● WORK INSTRUCTIONS
What is needed is a copy of each line in the listing that contains "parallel".

◇ ◇ ◇ ◇ ◇ ◇ ◇

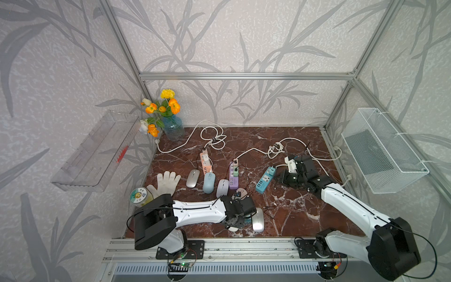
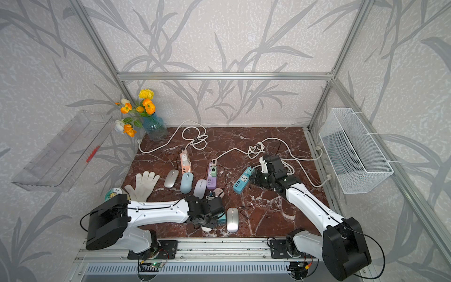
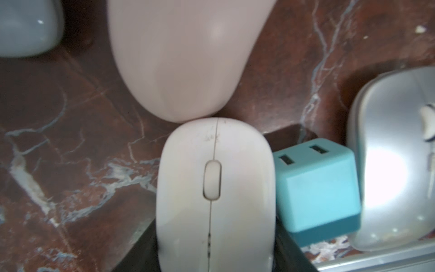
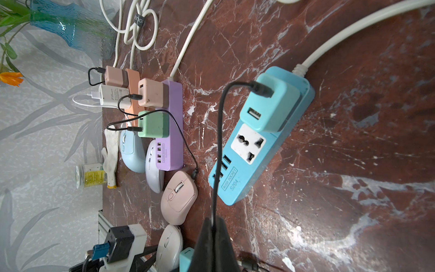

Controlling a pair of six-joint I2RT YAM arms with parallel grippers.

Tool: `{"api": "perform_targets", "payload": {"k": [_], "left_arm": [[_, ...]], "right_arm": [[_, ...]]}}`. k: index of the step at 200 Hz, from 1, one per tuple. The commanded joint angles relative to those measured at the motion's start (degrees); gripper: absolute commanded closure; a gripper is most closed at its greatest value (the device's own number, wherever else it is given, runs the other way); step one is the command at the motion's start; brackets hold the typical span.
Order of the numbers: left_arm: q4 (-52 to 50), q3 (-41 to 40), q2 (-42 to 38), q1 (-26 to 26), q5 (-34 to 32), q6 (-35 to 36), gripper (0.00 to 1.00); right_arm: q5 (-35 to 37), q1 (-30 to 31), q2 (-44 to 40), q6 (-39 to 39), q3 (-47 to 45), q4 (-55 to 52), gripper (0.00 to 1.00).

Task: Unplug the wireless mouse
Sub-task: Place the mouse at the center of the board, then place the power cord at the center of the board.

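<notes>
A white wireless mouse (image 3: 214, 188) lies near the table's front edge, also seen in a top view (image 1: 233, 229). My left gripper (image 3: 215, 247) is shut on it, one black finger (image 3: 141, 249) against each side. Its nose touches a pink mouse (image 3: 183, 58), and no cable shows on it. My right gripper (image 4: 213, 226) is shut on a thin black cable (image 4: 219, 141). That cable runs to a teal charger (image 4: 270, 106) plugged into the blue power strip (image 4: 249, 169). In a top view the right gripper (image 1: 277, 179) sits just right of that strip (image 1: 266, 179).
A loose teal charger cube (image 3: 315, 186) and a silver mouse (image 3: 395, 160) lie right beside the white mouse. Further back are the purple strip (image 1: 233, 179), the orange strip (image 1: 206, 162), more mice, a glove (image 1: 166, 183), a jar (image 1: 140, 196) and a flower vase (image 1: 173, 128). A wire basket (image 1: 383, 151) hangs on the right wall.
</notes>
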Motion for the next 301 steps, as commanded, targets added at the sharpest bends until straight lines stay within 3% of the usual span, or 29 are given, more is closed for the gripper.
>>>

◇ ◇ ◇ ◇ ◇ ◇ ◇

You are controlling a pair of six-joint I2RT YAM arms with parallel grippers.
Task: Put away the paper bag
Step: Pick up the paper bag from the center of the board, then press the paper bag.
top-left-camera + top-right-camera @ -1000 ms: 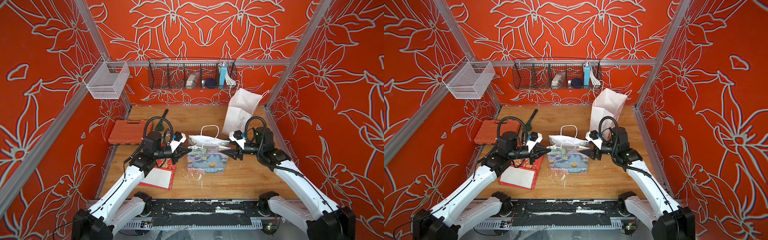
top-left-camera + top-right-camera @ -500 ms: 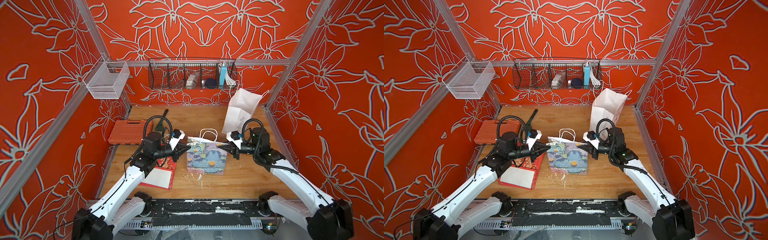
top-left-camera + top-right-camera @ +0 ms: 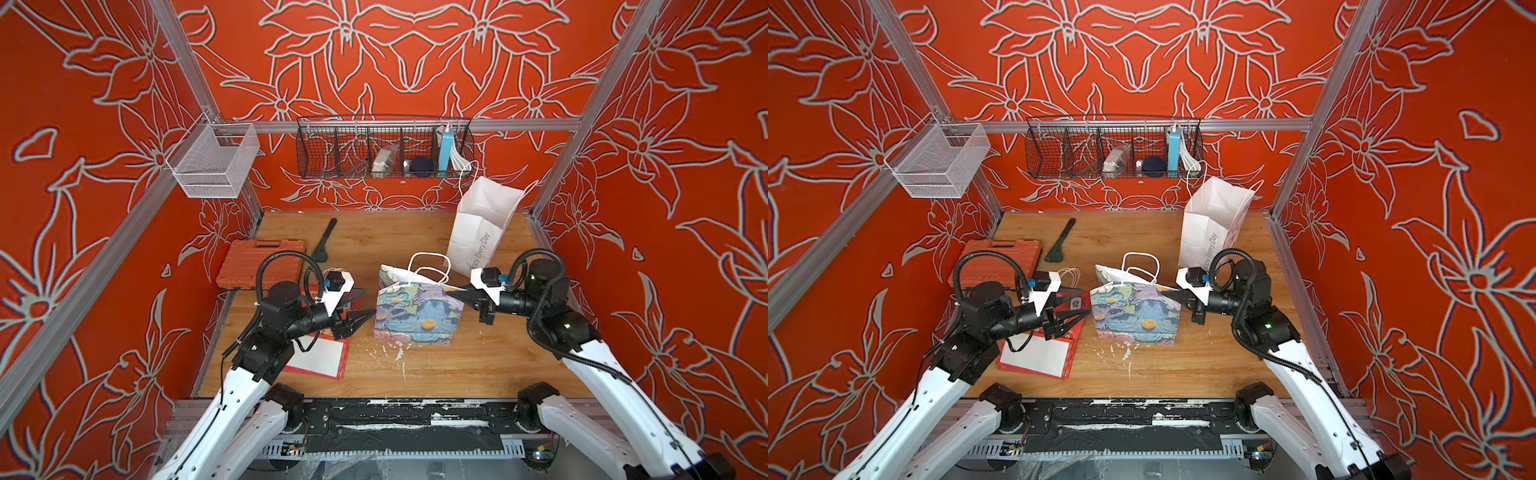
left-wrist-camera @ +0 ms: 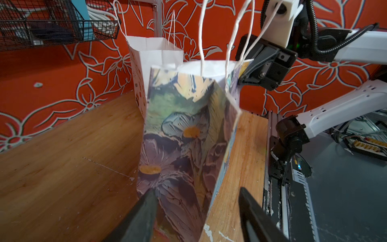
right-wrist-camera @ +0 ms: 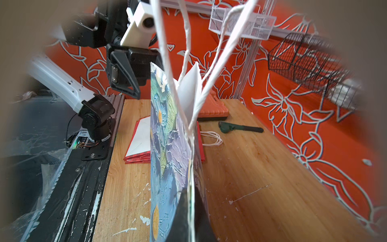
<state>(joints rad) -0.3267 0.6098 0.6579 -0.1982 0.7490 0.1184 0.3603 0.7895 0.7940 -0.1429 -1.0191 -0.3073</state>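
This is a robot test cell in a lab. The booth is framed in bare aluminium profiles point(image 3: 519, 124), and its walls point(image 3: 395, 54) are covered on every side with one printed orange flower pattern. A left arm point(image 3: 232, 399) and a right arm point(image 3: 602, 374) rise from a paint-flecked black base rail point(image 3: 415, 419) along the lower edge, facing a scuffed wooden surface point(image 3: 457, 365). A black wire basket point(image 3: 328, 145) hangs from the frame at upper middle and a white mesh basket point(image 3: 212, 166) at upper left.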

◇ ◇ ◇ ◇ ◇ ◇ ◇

● YOUR SOLUTION
Controlling a pair of six-joint I2RT YAM arms with parallel grippers.
You are controlling a pair of six-joint I2RT YAM arms with parallel grippers.

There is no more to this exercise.